> _Required action_: Reproduce the data in full, exactly.

*** Recorded data Section Begins ***

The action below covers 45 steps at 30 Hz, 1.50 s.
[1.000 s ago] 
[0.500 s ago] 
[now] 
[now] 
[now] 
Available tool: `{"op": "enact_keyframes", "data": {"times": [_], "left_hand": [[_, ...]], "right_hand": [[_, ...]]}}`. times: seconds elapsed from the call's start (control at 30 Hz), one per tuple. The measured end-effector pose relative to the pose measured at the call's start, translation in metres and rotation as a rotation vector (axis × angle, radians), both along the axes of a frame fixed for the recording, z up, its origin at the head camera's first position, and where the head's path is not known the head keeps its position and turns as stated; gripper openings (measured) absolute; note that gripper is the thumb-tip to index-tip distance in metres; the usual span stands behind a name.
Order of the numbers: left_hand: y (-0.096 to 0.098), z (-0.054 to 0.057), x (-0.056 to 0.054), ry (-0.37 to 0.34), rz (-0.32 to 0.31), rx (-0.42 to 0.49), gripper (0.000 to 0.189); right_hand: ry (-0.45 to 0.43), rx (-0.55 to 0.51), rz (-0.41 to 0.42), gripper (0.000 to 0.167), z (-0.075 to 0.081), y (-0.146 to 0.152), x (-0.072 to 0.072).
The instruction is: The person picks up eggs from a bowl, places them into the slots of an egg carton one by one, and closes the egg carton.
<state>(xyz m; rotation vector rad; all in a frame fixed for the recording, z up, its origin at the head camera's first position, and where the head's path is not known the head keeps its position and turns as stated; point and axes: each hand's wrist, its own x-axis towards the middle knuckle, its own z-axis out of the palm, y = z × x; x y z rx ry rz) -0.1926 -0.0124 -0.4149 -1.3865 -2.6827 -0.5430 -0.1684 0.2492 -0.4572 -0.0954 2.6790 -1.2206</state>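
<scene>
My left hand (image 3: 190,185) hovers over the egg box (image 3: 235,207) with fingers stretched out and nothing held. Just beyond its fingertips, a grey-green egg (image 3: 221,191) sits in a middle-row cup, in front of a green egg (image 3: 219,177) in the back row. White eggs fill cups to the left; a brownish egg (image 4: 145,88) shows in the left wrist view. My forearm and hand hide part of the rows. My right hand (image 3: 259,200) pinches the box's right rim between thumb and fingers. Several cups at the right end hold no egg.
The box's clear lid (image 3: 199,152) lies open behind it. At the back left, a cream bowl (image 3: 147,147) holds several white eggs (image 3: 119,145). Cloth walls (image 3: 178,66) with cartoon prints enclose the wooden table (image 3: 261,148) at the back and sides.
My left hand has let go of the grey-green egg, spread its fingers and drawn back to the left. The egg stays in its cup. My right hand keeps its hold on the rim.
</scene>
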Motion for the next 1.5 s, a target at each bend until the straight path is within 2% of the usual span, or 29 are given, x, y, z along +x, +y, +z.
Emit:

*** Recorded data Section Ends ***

> _Exercise response_:
The action below covers 45 steps at 30 Hz, 1.50 s.
[1.000 s ago] 
[0.500 s ago] 
[now] 
[now] 
[now] 
Available tool: `{"op": "enact_keyframes", "data": {"times": [_], "left_hand": [[_, ...]], "right_hand": [[_, ...]]}}`. times: seconds elapsed from the call's start (control at 30 Hz), one per tuple. The measured end-effector pose relative to the pose measured at the call's start, translation in metres and rotation as a rotation vector (axis × angle, radians), both along the axes of a frame fixed for the recording, z up, its origin at the head camera's first position, and where the head's path is not known the head keeps its position and turns as stated; gripper openings (measured) absolute; note that gripper is the thumb-tip to index-tip distance in metres; the usual span stands behind a name.
Order of the numbers: left_hand: y (-0.096 to 0.098), z (-0.054 to 0.057), x (-0.056 to 0.054), ry (-0.37 to 0.34), rz (-0.32 to 0.31), rx (-0.42 to 0.49), gripper (0.000 to 0.189); right_hand: ry (-0.45 to 0.43), rx (-0.55 to 0.51), rz (-0.41 to 0.42), gripper (0.000 to 0.167), z (-0.075 to 0.081), y (-0.146 to 0.152), x (-0.072 to 0.072).
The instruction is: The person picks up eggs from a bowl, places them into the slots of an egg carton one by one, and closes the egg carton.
<state>(xyz m; rotation vector rad; all in a frame fixed for the recording, z up, its origin at the head camera's first position, and where the head's path is not known the head keeps its position and turns as stated; point and axes: each hand's wrist, its own x-axis towards the middle knuckle, its own z-axis out of the palm, y = z × x; x y z rx ry rz) -0.1926 -0.0124 -0.4149 -1.3865 -2.6827 -0.5430 -0.1684 0.2492 -0.4572 -0.0954 2.6790 -1.2206</state>
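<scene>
My left hand (image 3: 190,185) hovers over the egg box (image 3: 235,207) with fingers stretched out and nothing held. Just beyond its fingertips, a grey-green egg (image 3: 221,191) sits in a middle-row cup, in front of a green egg (image 3: 219,177) in the back row. White eggs fill cups to the left; a brownish egg (image 4: 145,88) shows in the left wrist view. My forearm and hand hide part of the rows. My right hand (image 3: 259,200) pinches the box's right rim between thumb and fingers. Several cups at the right end hold no egg.
The box's clear lid (image 3: 199,152) lies open behind it. At the back left, a cream bowl (image 3: 147,147) holds several white eggs (image 3: 119,145). Cloth walls (image 3: 178,66) with cartoon prints enclose the wooden table (image 3: 261,148) at the back and sides.
My left hand has let go of the grey-green egg, spread its fingers and drawn back to the left. The egg stays in its cup. My right hand keeps its hold on the rim.
</scene>
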Motion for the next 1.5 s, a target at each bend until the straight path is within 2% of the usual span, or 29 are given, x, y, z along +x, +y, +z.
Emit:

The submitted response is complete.